Ursprünglich eine Detektiv-Romanserie, ist die Série Noire seit den 1950er Jahren das französische Gegenstück zum amerikanischen Film Noir, darf aber nicht mit diesem verwechselt werden. Anders als in der depressiv-bedrohenden Grundstimmung des Film Noir, in dem es meist um die unwillentliche Verstrickung von normalen Bürgern in die Kriminalität und um die Bedrohung des (schwachen) Mannes durch eine (starke) Femme fatale geht, lässt sich die französische Série Noire treffender als „Western der Nacht“ beschreiben (H.C. Blumenberg). Der männliche Einzelgänger ist zwar auch hier der subversiven, das Ich unterminierenden Logik der Nacht unterworfen, aber kein Normalbürger, sondern ein radikal individualistischer Krimineller oder Gangster, der auf isoliertem Posten steht und dessen Feinde nicht nur das Bürgertum samt den dazugehörigen Institutionen und Auswüchsen sind, sondern zu denen auch das organisierte Verbrechen gehört. Jean-Pierre Melvilles Le Samouraï (1967) entwirft den Heldentypus der Série noire villeicht am reinsten: ein schweigsamer Auftragskiller, der zwischen die Interessen von Polizei und Gangstern gerät und am Ende wissend um die Ausweglosigkeit seiner Lage stirbt. Alain Corneaus Série noire (1979) erzählt von einem viel weniger souveränen Helden – erfolglos, filmbesessen, ein wenig verrückt, pausenlos redend, sich in Phantasien flüchtend.

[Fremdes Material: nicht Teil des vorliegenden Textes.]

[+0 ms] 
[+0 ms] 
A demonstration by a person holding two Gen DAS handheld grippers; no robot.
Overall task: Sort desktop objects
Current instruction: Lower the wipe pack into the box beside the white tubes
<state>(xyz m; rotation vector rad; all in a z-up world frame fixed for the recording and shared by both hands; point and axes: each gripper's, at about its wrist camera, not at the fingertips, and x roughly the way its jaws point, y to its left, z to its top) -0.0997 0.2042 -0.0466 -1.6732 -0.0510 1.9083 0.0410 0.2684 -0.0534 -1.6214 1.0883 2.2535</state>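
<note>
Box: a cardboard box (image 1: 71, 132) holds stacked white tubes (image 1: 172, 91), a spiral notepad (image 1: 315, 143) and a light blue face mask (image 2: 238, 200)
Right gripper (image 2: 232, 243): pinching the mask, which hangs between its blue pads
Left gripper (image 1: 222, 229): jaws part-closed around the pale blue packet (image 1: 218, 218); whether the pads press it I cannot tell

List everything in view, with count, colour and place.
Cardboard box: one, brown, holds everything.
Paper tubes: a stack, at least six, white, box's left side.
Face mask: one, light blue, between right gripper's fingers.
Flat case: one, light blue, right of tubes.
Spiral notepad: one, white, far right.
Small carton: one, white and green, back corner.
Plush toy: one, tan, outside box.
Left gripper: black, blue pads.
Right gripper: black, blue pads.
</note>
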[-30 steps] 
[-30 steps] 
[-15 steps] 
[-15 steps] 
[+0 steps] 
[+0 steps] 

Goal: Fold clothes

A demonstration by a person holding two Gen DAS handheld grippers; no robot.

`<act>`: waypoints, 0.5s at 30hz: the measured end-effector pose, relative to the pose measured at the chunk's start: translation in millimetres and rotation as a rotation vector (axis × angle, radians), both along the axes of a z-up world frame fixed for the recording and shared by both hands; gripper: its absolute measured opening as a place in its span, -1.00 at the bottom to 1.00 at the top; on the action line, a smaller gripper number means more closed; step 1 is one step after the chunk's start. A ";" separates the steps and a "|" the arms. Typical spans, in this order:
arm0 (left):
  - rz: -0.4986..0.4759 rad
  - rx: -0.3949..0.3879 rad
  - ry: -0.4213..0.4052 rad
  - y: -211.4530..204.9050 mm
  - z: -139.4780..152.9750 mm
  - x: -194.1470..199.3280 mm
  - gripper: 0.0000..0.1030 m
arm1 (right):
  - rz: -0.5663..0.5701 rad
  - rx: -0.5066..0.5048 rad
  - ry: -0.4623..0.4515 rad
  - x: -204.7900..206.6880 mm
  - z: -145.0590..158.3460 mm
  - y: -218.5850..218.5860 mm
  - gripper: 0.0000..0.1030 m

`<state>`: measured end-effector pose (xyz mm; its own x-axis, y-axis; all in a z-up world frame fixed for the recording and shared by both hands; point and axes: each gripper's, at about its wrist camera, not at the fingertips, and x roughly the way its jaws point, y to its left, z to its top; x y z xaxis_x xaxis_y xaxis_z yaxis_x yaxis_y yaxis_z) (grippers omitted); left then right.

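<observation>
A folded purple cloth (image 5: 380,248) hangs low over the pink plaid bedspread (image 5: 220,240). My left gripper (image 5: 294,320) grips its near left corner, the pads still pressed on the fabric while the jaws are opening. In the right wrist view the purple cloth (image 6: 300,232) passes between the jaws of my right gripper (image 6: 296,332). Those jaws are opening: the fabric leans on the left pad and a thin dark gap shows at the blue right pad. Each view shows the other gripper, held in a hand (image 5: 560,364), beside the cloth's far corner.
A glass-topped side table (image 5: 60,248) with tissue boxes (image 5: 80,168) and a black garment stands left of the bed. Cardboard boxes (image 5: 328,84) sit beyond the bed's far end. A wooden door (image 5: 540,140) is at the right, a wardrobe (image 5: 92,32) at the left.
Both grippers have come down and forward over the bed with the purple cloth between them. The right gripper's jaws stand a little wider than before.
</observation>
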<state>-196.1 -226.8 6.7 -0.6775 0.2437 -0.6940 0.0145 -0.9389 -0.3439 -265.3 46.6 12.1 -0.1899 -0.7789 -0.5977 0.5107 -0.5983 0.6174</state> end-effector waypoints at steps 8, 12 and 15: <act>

Viele der Helden scheitern wie der Held in Du Rififi chez les Hommes (1955, Jules Dassin), der seine Interessen gegen einen anderen Gangster vertreten muss und schließlich beim Versuch, das Kind eines Freundes zu retten, tödlich verletzt wird. Gelegentlich werden Motive des Film Noir wie der falsche Verdacht benutzt (wie z.B. in Le Crâneur, 1955, Dimitri Kirsanoff). Die Série Noire bezieht manchmal komische Elemente mit ein – insbesondere das Klischee des hartgesottenen Einzelkämpfers wird oft parodistisch behandelt.